This Second Appeal was admitted by an Order dated 2nd March, 2011 on the following substantial question of law -
i. "Whether the Appellate Court below substantially erred in law in reversing the decision of the trial Court in respect of the issue of reasonable requirement on account of non-examination of other plaintiffs to corroborate the evidence of the plaintiff's witness no.1, though, in fact, there were corroboration of the same by documentary evidence, i.e., Ext. 10 series the Ration Cards of the plaintiffs' family members and Ext. 12 (Commissioner's Report), the report of the learned Commissioner of local inspection showing the extent of the plaintiffs' accommodation in the suit premises?
ii. Whether the learned Judge in the lower Appellate Court substantially erred in law in not holding that there was not necessity to examine each and every plaintiff to prove the requirement of each of the family members?
iii. Whether the learned Judge in the lower Appellate Court substantially erred in law in holding that the plaintiff's witness no.1 was occupying nine rooms in the suit premises which were contrary to the evidence on record and on such erroneous view the learned Judge misdirected himself by reversing the decree of the trial Court?
Learned Counsel appearing for the appellant submitted that the judgment and decree passed by the first Appellate Court below cannot be sustained on the ground that there was no need for other family members or individual plaintiffs to prove their respective requirement in the suit premises.

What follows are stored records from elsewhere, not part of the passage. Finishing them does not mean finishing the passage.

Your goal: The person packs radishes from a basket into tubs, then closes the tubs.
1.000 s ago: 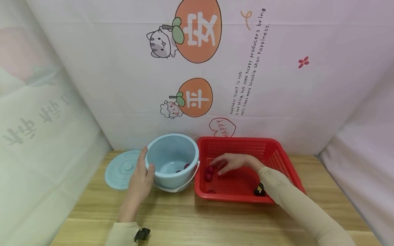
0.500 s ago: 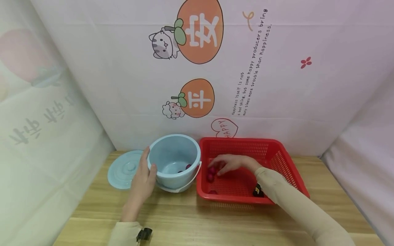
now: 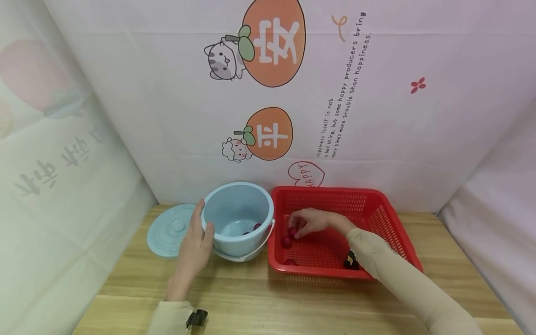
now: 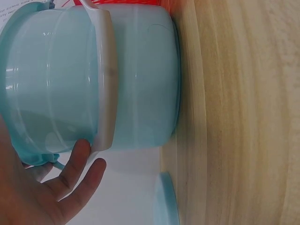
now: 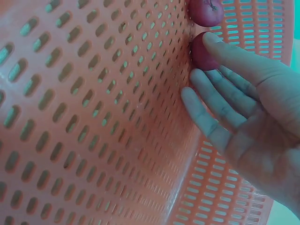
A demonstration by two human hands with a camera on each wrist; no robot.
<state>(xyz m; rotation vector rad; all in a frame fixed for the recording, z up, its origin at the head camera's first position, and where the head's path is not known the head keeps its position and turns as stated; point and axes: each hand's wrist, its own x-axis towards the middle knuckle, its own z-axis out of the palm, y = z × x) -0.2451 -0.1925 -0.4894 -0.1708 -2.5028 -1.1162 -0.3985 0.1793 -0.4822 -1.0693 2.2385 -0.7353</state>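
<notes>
A light blue bucket (image 3: 234, 204) stands left of the red plastic basket (image 3: 331, 251), with a few dark-red round things (image 3: 257, 226) at its bottom. My left hand (image 3: 194, 242) rests against the bucket's left side, fingers spread near the rim and the white handle (image 4: 108, 79). Inside the basket's left part, my right hand (image 3: 311, 220) pinches a small round dark-red fruit (image 5: 203, 54) between thumb and fingers. Another such fruit (image 5: 206, 11), with a stem end showing, sits right beside it. One more fruit (image 3: 290, 262) lies by the basket's front wall.
The bucket's light blue lid (image 3: 169, 230) lies on the wooden table (image 3: 259, 302), left of the bucket. A printed cloth wall (image 3: 377, 153) stands close behind bucket and basket, with white cloth (image 3: 494, 195) at the right side.
My right fingers have closed in on one fruit in the basket and shifted slightly, leaving the neighbouring fruit more exposed. The left hand keeps its place at the bucket.
</notes>
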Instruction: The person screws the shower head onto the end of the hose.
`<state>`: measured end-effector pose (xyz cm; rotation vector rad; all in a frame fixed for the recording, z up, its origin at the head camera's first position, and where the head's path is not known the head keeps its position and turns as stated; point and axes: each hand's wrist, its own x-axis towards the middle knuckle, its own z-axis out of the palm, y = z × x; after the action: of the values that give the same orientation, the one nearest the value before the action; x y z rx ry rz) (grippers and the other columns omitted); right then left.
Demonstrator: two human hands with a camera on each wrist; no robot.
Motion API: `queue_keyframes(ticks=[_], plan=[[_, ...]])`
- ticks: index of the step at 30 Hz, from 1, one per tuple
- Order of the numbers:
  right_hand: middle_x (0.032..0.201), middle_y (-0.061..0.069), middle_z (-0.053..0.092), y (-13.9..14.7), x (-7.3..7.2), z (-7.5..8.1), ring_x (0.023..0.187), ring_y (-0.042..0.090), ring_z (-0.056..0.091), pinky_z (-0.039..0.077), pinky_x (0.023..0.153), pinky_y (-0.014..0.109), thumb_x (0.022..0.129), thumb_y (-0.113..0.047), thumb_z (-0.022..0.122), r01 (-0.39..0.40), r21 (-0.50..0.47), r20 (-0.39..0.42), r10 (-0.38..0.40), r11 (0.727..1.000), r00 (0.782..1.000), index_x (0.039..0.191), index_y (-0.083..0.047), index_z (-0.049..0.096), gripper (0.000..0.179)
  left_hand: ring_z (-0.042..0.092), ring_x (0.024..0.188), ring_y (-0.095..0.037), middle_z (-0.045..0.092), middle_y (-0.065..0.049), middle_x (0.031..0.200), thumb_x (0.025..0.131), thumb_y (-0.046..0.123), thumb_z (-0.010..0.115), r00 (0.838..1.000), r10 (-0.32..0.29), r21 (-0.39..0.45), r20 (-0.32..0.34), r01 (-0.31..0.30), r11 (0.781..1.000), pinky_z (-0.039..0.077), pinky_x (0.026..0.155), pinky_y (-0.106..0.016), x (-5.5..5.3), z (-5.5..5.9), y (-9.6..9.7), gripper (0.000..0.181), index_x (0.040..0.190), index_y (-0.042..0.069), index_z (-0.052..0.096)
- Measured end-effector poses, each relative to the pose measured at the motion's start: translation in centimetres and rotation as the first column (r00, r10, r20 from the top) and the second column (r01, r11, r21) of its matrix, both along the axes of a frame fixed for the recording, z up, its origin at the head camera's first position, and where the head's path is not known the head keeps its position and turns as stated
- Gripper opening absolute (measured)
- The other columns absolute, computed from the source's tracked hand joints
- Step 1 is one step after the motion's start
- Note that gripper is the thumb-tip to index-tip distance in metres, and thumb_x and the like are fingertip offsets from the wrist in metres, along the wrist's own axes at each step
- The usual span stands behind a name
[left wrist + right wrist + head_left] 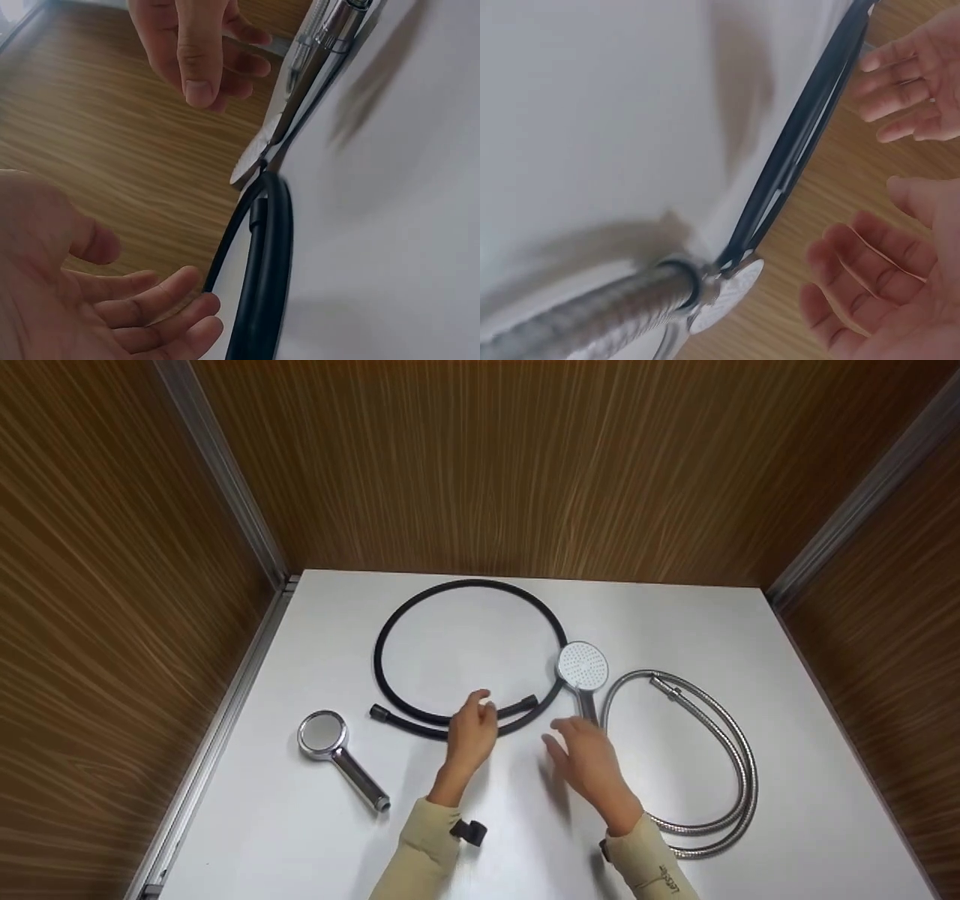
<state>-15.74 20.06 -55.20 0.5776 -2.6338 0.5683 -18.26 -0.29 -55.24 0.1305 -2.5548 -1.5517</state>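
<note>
My left hand [471, 735] hovers over the near side of a coiled black shower hose [380, 641], holding nothing. In the left wrist view its fingers [142, 311] are loosely bent beside the hose. Empty as well, my right hand [589, 761] is above the table, nearest the handle of a hand shower [583, 666] with a white, dotted round face. That shower's head lies against the right side of the black hose; my right hand hides the lower end of its handle. The right wrist view shows relaxed right-hand fingers [862, 277], apart from the things below.
A coiled silver metal shower hose [742, 780] lies at the right, partly behind my right forearm. Another hand shower, chrome with a round face [322, 732], rests at the left. Wood-grain panels [480, 465] enclose the white table [300, 645] at the back and sides.
</note>
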Motion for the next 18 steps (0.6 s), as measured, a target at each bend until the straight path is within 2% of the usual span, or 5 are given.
queue_keyframes(ticks=[3,7,12,18], plan=[[0.098,0.015,0.075,-0.9,-0.1,0.1,0.091,0.035,0.071,0.060,0.082,0.048,0.094,-0.017,0.078,-0.025,0.009,0.003,0.025,1.000,1.000,0.107,-0.001,0.073,0.021,0.061,0.075,-0.018,0.071,-0.007,0.086,0.105,0.013,0.054,0.998,0.053,-0.023,-0.018,-0.053,0.998,0.055,0.076,-0.042,0.6,0.0,-1.6,0.035,0.135,-0.001,0.064],[0.099,0.014,0.075,-2.1,-0.1,0.3,0.090,0.035,0.070,0.059,0.080,0.048,0.095,-0.020,0.077,-0.046,0.026,0.025,0.046,0.999,0.999,0.110,-0.002,0.073,0.023,0.066,0.080,-0.024,0.072,-0.009,0.088,0.105,0.013,0.056,0.990,0.136,-0.055,-0.047,-0.139,0.989,0.057,0.079,-0.047,1.5,-0.2,-3.8,0.035,0.136,-0.002,0.063],[0.103,0.012,0.075,-3.8,-0.1,0.5,0.091,0.033,0.068,0.057,0.078,0.046,0.096,-0.023,0.077,-0.070,0.042,0.047,0.068,0.997,0.997,0.113,-0.005,0.072,0.026,0.070,0.082,-0.030,0.075,-0.012,0.092,0.102,0.012,0.060,0.967,0.242,-0.068,-0.084,-0.248,0.966,0.057,0.079,-0.050,2.7,-0.7,-6.3,0.038,0.137,-0.003,0.062],[0.100,0.010,0.073,-5.5,0.0,0.0,0.089,0.031,0.067,0.055,0.074,0.042,0.094,-0.024,0.078,-0.130,0.068,0.003,0.130,0.989,0.992,0.111,-0.005,0.071,0.026,0.071,0.094,-0.040,0.076,-0.017,0.096,0.099,0.009,0.064,0.931,0.338,-0.088,-0.137,-0.352,0.932,0.056,0.085,-0.056,4.3,-0.9,-8.6,0.041,0.137,-0.005,0.061]])
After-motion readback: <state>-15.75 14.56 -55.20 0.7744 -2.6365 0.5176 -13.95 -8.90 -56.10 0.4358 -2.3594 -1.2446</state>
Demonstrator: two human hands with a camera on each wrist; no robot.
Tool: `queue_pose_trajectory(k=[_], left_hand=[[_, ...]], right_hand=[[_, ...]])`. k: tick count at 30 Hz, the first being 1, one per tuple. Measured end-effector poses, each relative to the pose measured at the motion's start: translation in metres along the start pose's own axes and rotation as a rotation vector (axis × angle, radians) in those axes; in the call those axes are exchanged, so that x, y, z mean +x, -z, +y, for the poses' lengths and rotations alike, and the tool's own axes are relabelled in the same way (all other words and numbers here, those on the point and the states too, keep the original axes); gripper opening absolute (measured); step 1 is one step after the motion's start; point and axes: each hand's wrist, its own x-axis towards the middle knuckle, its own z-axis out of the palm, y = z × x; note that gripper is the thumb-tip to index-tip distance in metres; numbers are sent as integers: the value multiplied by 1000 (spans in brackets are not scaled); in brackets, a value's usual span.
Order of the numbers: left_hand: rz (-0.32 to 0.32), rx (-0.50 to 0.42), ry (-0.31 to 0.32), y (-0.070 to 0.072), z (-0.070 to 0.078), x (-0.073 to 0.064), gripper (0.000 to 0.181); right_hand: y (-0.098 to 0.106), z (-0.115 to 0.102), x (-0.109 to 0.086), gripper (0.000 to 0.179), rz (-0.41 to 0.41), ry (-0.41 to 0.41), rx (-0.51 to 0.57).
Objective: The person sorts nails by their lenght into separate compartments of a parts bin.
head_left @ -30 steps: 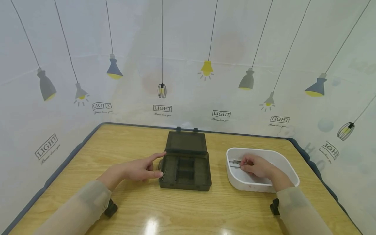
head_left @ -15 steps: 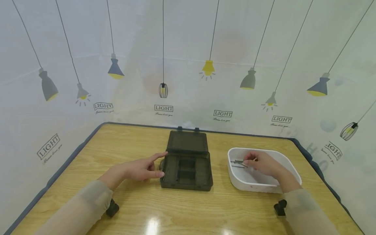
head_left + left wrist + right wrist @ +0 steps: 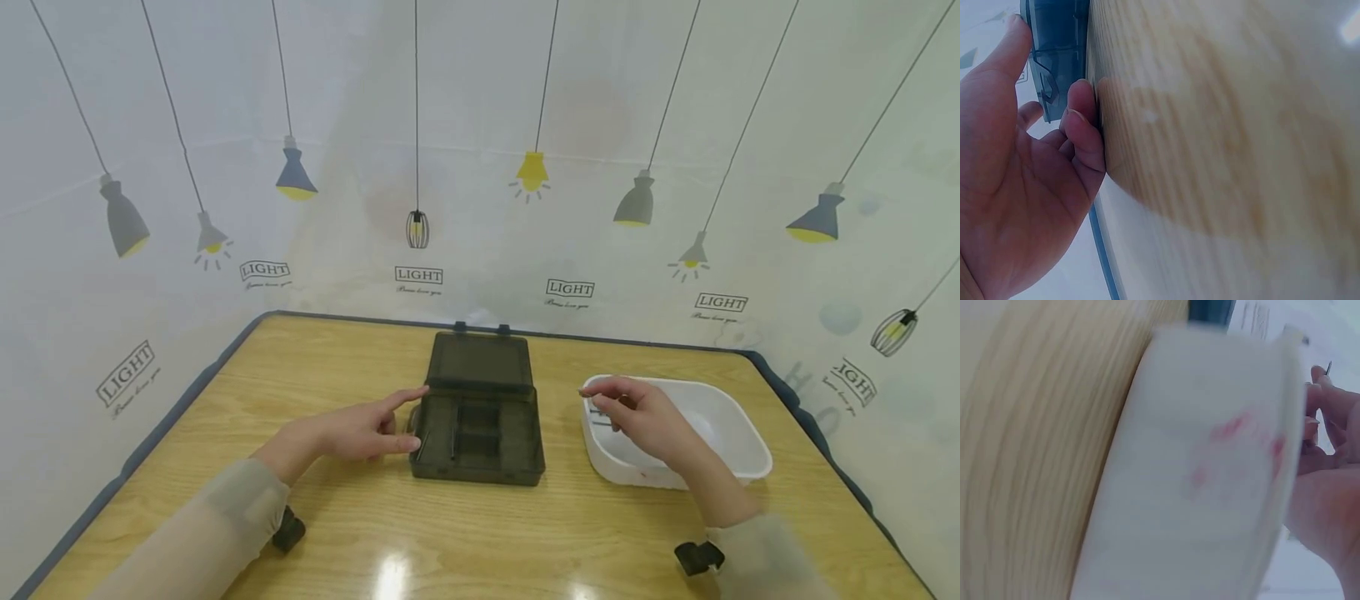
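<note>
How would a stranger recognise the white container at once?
Start at the wooden table. Right of the open dark box, under the right hand, sits the white container; unlike the box, it has rounded corners and no lid.

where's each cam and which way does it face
Head: on head, facing forward and down at table, box, tub; left hand, right hand, sleeves show.
Left wrist: on that wrist, facing the table and box; the left hand shows.
Right wrist: on that wrist, facing the tub's outer side; the right hand, pinching a pin, shows.
Head and left wrist share the box.
</note>
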Motion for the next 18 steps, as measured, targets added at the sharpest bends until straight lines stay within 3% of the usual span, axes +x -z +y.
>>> queue_pose_trajectory(k=[9, 18], left_hand=[[-3, 15, 8, 0, 0, 0, 92], [1, 5, 8, 0, 3, -1, 91]], right_hand=[[-42, -35, -2, 20, -94, 91, 84], [-83, -56, 5, 19, -225, 59, 150]])
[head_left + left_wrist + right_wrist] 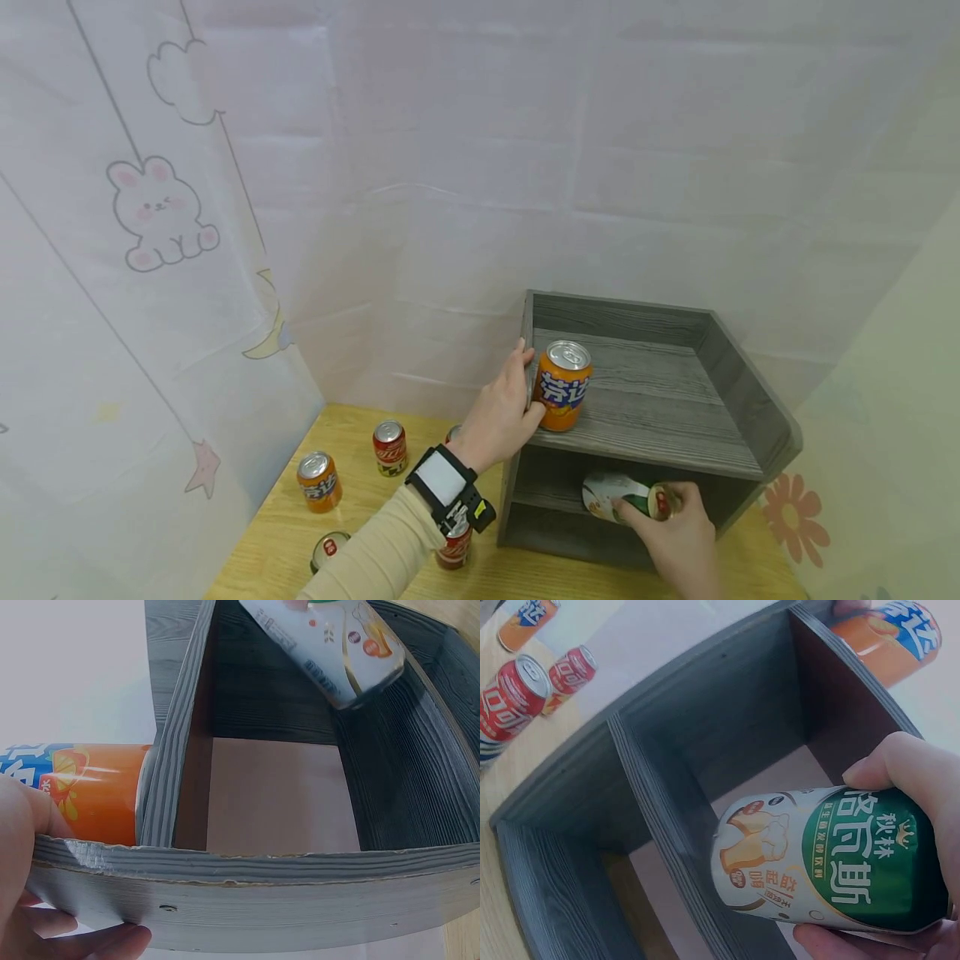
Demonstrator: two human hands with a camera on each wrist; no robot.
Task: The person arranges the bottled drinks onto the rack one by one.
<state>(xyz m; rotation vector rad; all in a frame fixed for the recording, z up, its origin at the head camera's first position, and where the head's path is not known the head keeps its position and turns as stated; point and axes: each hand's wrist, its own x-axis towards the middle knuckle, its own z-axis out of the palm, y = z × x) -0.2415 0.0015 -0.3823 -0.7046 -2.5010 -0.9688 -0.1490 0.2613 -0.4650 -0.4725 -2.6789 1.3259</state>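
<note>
My left hand point(498, 417) grips the side panel of a grey wooden shelf point(645, 379), thumb on the inner side and fingers point(112, 943) along the outside. Beside that thumb an orange soda can point(564, 392) stands upright on the top board, close to the panel. My right hand point(686, 533) holds a green and white drink can point(840, 862) on its side, thumb on one side and fingers on the other. The can's white base points into the opening of the compartment under the top board, and its top with a red tab faces back toward me.
On the wooden table point(255, 546), left of the shelf, stand another orange can point(319, 483), a red can point(390, 450), a can with a red tab point(328, 547) and a red can point(454, 550) partly behind my left forearm. A lower compartment lies under the middle board. Pale printed sheeting point(450, 167) hangs behind.
</note>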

He submitted that the learned first Appellate Court below has made a substantial error of law in passing the judgment and decree reversing the decree passed by the trial Court on the issue of 'reasonable requirement' where the defendant has not specifically denied in his written statement about the requirement of the daughters. Therefore, when such requirement of the daughters has been admitted by the defendant in its written statement, the Appellate Court below cannot hold that all the plaintiffs or other family members should have deposed individually before the Court to prove their requirement or that the evidence of PW-1 ought to have been corroborated by leading evidence through other family members for the purpose of corroboration of the evidence of PW-1. The learned Counsel has pointed out before this Court that the trial Court clearly considered the requirement of the plaintiff for the suit premises and not only such requirement has been proved by the PW-1, trial Court has also satisfied itself from the plaint case and the evidence in support thereof that the plaintiffs have no other reasonable suitable accommodation other than the suit premises. Learned Counsel pointed out that the trial Court duly considered Exhibit 10 series which proves that the family of the plaintiffs consists of Hari Narayan Mondal, Gouri Shankar Mondal and his wife Radha Rani Mondal, Subrata Mondal and his wife Anandamoyee Mondal, granddaughters Pew Mondal and Puja Mondal and grandson Arya Mondal.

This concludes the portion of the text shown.